### ASSIGNED TASK
An exact, line-by-line copy is needed, beginning at the line with "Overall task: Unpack" and ending at the last line of the listing below.

### DATA BELOW
╭──

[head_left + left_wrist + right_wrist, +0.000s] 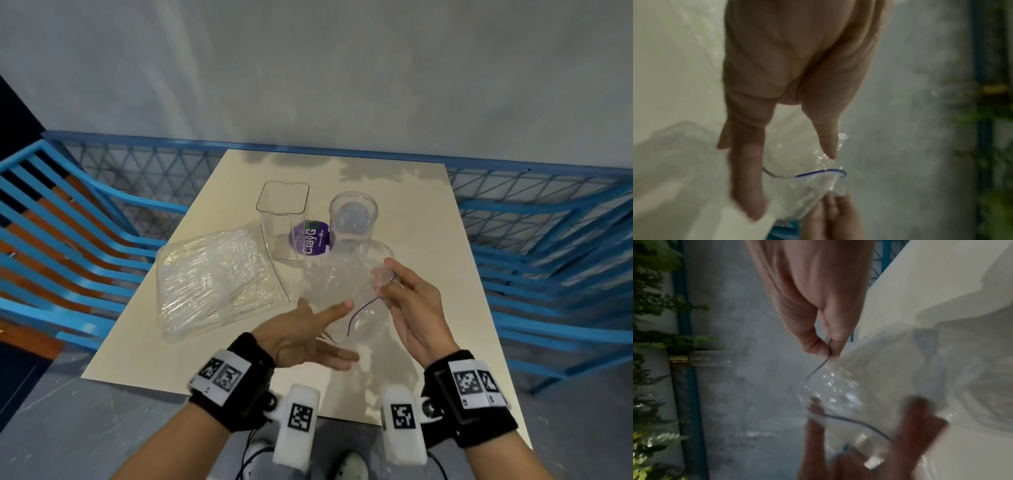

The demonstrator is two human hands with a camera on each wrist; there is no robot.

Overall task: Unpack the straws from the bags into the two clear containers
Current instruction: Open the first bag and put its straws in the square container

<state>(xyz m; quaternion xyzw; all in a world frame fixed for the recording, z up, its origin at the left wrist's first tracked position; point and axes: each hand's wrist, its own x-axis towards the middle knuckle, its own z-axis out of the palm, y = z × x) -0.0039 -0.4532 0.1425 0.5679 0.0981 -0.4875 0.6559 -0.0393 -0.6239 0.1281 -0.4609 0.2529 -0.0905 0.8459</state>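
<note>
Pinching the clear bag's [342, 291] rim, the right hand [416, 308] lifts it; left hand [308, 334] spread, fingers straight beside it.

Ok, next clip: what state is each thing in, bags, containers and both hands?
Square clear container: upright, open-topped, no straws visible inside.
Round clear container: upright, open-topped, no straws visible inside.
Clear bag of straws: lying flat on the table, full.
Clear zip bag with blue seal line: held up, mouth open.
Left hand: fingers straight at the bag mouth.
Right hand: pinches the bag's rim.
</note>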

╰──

### RESPONSE TO THE EXERCISE
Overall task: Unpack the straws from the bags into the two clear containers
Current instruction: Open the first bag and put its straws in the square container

<state>(xyz m; quaternion xyzw; all in a world frame fixed for the recording, z up, its origin at the left wrist's first tracked position; point and axes: each hand's wrist, its own x-axis towards the middle knuckle, its own z-axis out of the palm, y = z × x) -0.0039 -0.4532 0.1425 0.5679 0.0981 -0.4875 0.6559 -0.0393 -0.6239 0.1281 -0.4609 0.2529 -0.0905 0.8459</state>
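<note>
Pinching the clear bag's [342, 291] rim, the right hand [416, 308] lifts it; left hand [308, 334] spread, fingers straight beside it.

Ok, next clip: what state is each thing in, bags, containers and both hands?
Square clear container: upright, open-topped, no straws visible inside.
Round clear container: upright, open-topped, no straws visible inside.
Clear bag of straws: lying flat on the table, full.
Clear zip bag with blue seal line: held up, mouth open.
Left hand: fingers straight at the bag mouth.
Right hand: pinches the bag's rim.
</note>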

Work on this exercise is finished.